Brasília – Nesta terça-feira (2), Dia Mundial de Conscientização Sobre o Autismo, a Defensoria Pública da União (DPU) emitiu manifestação favorável ao Parecer nº 50/2023 do Conselho Nacional de Educação (CNE), que apresenta medidas para assegurar uma educação de qualidade para estudantes com transtornos do espectro autista (TEA).

O documento “NORTEAR: Orientações para o Atendimento Educacional ao Estudante com Transtorno do Espectro Autista – TEA” destaca aspectos ligados à igualdade de oportunidades e à valorização da individualidade dos alunos. O parecer foi assinado pelos membros do Grupo de Trabalho de Proteção aos Direitos de Pessoas Idosas e com Deficiência (GTPID) com o objetivo de apoiar a aprovação do documento pelo Ministério da Educação.

O GT avalia que a não aprovação do texto pode representar um retrocesso social, “perpetuando e aprofundando as lacunas na proteção e promoção dos direitos dos estudantes com TEA, ante o desperdício de trabalho legítimo, profundo e extenso acerca da temática”.

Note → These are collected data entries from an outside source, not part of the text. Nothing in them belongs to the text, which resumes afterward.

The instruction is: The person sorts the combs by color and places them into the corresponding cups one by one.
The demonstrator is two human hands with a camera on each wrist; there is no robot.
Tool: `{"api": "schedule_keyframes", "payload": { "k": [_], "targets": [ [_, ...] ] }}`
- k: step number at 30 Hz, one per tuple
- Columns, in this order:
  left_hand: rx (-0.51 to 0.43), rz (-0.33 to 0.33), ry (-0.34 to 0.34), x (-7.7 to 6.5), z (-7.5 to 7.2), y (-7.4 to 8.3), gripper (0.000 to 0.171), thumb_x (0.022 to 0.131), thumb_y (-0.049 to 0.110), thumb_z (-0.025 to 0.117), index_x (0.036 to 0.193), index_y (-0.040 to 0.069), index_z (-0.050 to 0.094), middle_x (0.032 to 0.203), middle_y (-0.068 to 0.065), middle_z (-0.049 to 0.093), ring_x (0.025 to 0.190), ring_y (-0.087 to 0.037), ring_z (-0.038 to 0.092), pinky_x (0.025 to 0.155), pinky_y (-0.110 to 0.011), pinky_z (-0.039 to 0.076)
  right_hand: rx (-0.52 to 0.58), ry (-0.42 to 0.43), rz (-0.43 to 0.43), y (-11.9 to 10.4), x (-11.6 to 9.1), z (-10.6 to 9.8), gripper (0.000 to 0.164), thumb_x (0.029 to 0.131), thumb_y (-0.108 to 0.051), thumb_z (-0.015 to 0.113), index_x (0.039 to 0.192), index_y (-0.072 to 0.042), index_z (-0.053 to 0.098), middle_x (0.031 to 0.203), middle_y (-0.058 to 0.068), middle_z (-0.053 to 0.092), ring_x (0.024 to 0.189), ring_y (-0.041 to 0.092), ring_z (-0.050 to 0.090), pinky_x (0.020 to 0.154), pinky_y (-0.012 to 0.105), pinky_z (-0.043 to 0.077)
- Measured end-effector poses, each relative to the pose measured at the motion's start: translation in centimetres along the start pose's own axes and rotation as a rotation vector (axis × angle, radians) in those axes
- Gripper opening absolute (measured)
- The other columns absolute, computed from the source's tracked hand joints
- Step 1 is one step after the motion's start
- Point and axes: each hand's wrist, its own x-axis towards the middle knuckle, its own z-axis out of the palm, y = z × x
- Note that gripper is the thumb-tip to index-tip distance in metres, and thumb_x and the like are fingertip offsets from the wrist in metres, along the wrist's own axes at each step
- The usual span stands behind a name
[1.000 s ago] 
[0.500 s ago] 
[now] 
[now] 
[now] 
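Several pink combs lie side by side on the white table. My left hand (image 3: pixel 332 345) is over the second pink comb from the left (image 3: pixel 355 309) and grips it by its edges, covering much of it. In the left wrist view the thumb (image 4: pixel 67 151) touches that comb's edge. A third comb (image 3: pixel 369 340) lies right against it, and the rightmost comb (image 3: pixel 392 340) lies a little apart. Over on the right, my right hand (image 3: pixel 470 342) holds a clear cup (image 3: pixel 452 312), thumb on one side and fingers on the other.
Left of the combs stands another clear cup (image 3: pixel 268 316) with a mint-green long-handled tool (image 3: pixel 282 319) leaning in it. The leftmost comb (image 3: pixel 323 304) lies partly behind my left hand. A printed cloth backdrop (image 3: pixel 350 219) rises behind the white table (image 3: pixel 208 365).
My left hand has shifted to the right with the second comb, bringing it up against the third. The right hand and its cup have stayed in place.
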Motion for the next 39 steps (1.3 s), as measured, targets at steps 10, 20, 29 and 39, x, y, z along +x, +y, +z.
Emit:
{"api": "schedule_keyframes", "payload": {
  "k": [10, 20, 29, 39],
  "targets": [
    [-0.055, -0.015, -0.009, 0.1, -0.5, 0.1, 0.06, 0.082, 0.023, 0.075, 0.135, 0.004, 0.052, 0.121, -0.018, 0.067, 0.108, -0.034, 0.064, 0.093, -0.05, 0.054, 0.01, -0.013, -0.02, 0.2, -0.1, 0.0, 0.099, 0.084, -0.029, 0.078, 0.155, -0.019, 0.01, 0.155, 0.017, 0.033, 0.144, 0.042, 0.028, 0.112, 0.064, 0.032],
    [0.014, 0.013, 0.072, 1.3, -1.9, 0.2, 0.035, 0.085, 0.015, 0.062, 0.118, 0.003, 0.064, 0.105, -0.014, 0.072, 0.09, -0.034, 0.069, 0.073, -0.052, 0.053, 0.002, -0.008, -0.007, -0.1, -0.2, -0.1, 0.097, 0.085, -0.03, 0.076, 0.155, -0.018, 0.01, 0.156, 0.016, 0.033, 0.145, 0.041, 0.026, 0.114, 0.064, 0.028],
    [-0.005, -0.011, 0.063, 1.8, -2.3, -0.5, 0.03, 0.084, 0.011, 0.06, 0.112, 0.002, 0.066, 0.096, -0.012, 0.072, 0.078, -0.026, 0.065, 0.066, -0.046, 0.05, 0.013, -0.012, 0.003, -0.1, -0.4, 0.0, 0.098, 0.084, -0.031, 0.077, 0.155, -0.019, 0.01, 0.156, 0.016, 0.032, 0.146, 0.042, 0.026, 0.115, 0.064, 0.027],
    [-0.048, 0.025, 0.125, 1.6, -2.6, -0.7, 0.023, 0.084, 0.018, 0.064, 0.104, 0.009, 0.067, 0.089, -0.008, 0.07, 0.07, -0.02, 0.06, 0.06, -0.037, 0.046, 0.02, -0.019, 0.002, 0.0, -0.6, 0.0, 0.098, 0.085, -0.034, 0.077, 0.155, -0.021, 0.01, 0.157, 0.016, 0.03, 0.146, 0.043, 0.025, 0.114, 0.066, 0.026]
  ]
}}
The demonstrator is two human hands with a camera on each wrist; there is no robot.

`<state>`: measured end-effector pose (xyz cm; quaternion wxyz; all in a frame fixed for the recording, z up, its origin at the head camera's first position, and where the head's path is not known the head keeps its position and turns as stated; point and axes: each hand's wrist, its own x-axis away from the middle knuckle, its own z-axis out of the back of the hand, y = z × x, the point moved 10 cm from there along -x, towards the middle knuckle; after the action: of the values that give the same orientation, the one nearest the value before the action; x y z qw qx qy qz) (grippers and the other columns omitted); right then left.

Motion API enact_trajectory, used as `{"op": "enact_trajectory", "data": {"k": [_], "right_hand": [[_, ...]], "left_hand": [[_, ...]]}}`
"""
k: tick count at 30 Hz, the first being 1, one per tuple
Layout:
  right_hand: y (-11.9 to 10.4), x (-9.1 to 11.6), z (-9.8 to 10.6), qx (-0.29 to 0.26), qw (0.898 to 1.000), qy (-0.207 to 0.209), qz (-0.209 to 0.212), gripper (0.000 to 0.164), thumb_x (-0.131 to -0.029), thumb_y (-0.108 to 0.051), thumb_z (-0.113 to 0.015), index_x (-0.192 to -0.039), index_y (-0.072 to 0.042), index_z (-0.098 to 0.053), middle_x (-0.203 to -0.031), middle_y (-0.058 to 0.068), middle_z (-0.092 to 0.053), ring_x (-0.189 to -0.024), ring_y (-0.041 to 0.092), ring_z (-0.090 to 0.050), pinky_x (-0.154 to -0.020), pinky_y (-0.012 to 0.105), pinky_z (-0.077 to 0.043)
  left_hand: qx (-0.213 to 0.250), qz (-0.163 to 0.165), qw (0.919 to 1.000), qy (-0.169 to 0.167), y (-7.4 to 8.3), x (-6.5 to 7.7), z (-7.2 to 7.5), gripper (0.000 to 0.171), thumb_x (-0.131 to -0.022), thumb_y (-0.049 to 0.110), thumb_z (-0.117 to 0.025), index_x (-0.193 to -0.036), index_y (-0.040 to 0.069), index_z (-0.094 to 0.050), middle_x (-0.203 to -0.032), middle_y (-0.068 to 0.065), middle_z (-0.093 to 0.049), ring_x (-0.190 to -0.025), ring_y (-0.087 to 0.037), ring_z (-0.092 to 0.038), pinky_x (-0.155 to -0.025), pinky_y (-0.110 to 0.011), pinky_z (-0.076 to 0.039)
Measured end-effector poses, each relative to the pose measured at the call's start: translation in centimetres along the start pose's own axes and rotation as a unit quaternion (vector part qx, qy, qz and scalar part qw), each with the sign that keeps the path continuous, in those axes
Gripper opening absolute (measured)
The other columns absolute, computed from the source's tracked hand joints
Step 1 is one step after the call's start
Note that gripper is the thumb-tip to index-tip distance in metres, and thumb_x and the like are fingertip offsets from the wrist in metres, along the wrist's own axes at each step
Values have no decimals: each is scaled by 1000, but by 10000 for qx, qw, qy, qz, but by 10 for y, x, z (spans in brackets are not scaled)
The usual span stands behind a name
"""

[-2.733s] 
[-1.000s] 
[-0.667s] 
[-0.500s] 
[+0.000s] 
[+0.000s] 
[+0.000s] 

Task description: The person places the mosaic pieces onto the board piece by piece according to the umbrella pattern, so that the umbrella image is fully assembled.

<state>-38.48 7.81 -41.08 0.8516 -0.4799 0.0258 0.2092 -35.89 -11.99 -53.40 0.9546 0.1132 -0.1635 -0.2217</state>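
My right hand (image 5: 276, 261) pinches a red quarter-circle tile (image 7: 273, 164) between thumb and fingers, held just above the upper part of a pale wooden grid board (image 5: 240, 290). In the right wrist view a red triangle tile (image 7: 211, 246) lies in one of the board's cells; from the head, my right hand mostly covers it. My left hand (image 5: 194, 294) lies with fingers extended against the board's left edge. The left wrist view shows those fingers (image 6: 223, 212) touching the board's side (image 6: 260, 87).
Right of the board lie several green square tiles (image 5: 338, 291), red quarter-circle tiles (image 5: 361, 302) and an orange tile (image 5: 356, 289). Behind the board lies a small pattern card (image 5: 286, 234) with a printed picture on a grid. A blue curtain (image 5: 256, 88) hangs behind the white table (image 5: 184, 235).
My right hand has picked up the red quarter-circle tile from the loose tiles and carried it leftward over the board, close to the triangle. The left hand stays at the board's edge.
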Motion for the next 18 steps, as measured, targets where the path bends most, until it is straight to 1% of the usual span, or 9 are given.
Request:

Mais de 2,5 mil entidades e movimentos sociais assinam documento em que também manifestam apoio ao parecer. A homologação do texto, no entanto, não impede a continuidade do diálogo, o aprimoramento e a ampliação das políticas públicas para pessoas com deficiência.

O que diz o parecer?

O Parecer nº 50/2023 (CNE) apresenta uma série de orientações baseadas em evidências científicas e práticas consolidadas no atendimento a estudantes com TEA, refletindo um esforço colaborativo entre especialistas, pesquisadores e profissionais da educação e da saúde. Dentre as orientações, está a elaboração de um planejamento educacional voltado ao estudante com autismo, incluindo avaliação individualizada, protocolos de conduta e a criação de Planos de Atendimento Educacional Especializado (PAEE) e Planos Educacionais Individualizados (PEI).

Além disso, o documento discute a necessidade de adaptações curriculares, ambiente escolar acolhedor e estratégias pedagógicas inclusivas, que considerem a diversidade e individualidade de cada estudante. As adaptações curriculares e as estratégias pedagógicas inclusivas consideram as necessidades únicas de cada aluno, permitindo que todos tenham acesso ao conteúdo de forma equitativa.

Quanto à construção de um ambiente escolar acolhedor, enfatiza-se a inclusão dos estudantes e das famílias nas deliberações da comunidade escolar, reforçando a importância da participação destes grupos nos processos de elaboração das políticas educacionais.

O parecer “NORTEAR: Orientações para o Atendimento Educacional ao Estudante com Transtorno do Espectro Autista – TEA” ressalta, ainda, a necessidade de uma formação continuada e aprofundada para todos os profissionais envolvidos, visando aprimorar habilidades e conhecimentos específicos para o atendimento educacional inclusivo desses estudantes.